# [Work to be completed]
All of the data is to be written out again exactly, without the pictures.

::: Dataset content :::

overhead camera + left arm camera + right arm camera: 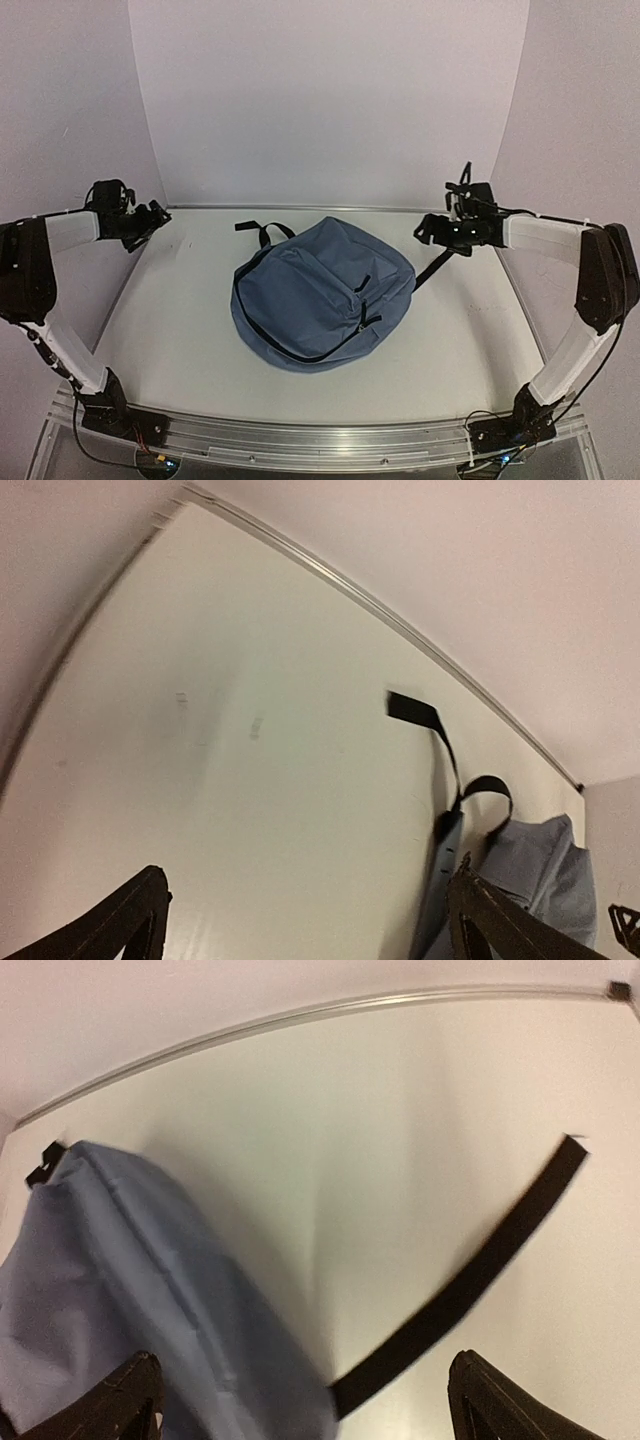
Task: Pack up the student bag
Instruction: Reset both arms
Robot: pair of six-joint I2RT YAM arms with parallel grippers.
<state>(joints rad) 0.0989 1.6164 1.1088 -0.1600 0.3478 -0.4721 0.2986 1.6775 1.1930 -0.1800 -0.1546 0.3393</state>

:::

# [Written answer]
overhead camera + left arm camera + right arm camera: 
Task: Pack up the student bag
Instruction: Reset both arms
Robot: pair of six-joint I2RT YAM arms with parallel grippers.
<state>(joints rad) 0.0989 1.6164 1.1088 -0.1600 0.3478 -0.4721 0.2986 1.6775 1.1930 -0.1800 -0.1546 0.3393</state>

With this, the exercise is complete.